--- PROVIDED DATA ---
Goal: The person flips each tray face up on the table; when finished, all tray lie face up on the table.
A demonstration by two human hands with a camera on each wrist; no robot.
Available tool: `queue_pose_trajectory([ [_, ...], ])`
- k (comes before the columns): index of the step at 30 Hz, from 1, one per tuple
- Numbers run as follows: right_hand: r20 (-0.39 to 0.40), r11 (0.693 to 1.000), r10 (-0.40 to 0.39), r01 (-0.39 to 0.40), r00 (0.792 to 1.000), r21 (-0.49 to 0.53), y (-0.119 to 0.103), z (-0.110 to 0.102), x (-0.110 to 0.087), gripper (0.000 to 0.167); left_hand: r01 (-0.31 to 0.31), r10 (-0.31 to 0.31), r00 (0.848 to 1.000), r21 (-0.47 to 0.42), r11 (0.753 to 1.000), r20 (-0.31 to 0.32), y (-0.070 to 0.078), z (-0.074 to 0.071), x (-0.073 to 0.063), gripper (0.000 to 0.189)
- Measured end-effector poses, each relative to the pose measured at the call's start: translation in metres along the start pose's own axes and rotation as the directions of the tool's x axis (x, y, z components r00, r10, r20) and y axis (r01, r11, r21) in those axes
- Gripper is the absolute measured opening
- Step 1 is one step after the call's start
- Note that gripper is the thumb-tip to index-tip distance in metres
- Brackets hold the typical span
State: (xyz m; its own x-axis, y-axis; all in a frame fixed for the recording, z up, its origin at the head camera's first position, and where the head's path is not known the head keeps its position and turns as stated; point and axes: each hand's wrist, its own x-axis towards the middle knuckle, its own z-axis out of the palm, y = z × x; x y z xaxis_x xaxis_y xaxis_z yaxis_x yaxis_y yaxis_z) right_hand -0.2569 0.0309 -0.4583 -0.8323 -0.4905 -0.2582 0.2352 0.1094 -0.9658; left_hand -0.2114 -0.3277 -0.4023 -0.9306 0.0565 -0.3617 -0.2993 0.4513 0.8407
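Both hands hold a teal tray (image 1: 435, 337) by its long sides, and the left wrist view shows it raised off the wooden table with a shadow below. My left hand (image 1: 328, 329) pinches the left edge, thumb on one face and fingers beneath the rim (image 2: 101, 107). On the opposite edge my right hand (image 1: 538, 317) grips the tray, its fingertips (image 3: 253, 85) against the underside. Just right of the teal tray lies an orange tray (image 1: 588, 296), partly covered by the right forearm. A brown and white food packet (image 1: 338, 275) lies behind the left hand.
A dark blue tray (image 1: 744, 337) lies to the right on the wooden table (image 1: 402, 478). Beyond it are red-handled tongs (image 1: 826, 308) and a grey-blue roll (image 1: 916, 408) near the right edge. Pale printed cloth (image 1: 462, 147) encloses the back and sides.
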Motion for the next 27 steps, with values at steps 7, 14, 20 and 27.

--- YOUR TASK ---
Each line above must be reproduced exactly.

--- RESULT BELOW ---
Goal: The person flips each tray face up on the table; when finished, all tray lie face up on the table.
A demonstration by two human hands with a camera on each wrist; no robot.
Available tool: `queue_pose_trajectory([ [_, ...], ])`
- k (comes before the columns): index of the step at 30 Hz, from 1, one per tuple
- Numbers run as follows: right_hand: r20 (-0.39 to 0.40), r11 (0.693 to 1.000), r10 (-0.40 to 0.39), r01 (-0.39 to 0.40), r00 (0.792 to 1.000), r21 (-0.49 to 0.53), y (-0.119 to 0.103), z (-0.110 to 0.102), x (-0.110 to 0.087), gripper (0.000 to 0.167); left_hand: r01 (-0.31 to 0.31), r10 (-0.31 to 0.31), r00 (0.848 to 1.000), r21 (-0.47 to 0.42), r11 (0.753 to 1.000), r20 (-0.31 to 0.32), y (-0.070 to 0.078), z (-0.074 to 0.071), x (-0.073 to 0.063), gripper (0.000 to 0.189)
- Measured end-effector poses, each relative to the pose measured at the call's start: translation in metres along the start pose's own axes and rotation as the directions of the tool's x axis (x, y, z components r00, r10, r20) and y axis (r01, r11, r21) in those axes
- Gripper is the absolute measured opening
- Step 1 is one step after the call's start
- Note that gripper is the thumb-tip to index-tip distance in metres
- Brackets hold the typical span
State: (xyz m; its own x-axis, y-axis; all in a frame fixed for the recording, z up, its origin at the head camera's first position, and where the head's path is not known the head keeps its position and turns as stated; point and axes: each hand's wrist, its own x-axis towards the middle knuckle, its own z-axis out of the palm, y = z × x; x y z xaxis_x xaxis_y xaxis_z yaxis_x yaxis_y yaxis_z) right_hand -0.2569 0.0309 -0.4583 -0.8323 -0.4905 -0.2582 0.2352 0.1094 -0.9658; left_hand -0.2114 -0.3277 -0.4023 -0.9306 0.0565 -0.3617 -0.2993 0.4513 0.8407
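Both hands hold a teal tray (image 1: 435, 337) by its long sides, and the left wrist view shows it raised off the wooden table with a shadow below. My left hand (image 1: 328, 329) pinches the left edge, thumb on one face and fingers beneath the rim (image 2: 101, 107). On the opposite edge my right hand (image 1: 538, 317) grips the tray, its fingertips (image 3: 253, 85) against the underside. Just right of the teal tray lies an orange tray (image 1: 588, 296), partly covered by the right forearm. A brown and white food packet (image 1: 338, 275) lies behind the left hand.
A dark blue tray (image 1: 744, 337) lies to the right on the wooden table (image 1: 402, 478). Beyond it are red-handled tongs (image 1: 826, 308) and a grey-blue roll (image 1: 916, 408) near the right edge. Pale printed cloth (image 1: 462, 147) encloses the back and sides.
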Motion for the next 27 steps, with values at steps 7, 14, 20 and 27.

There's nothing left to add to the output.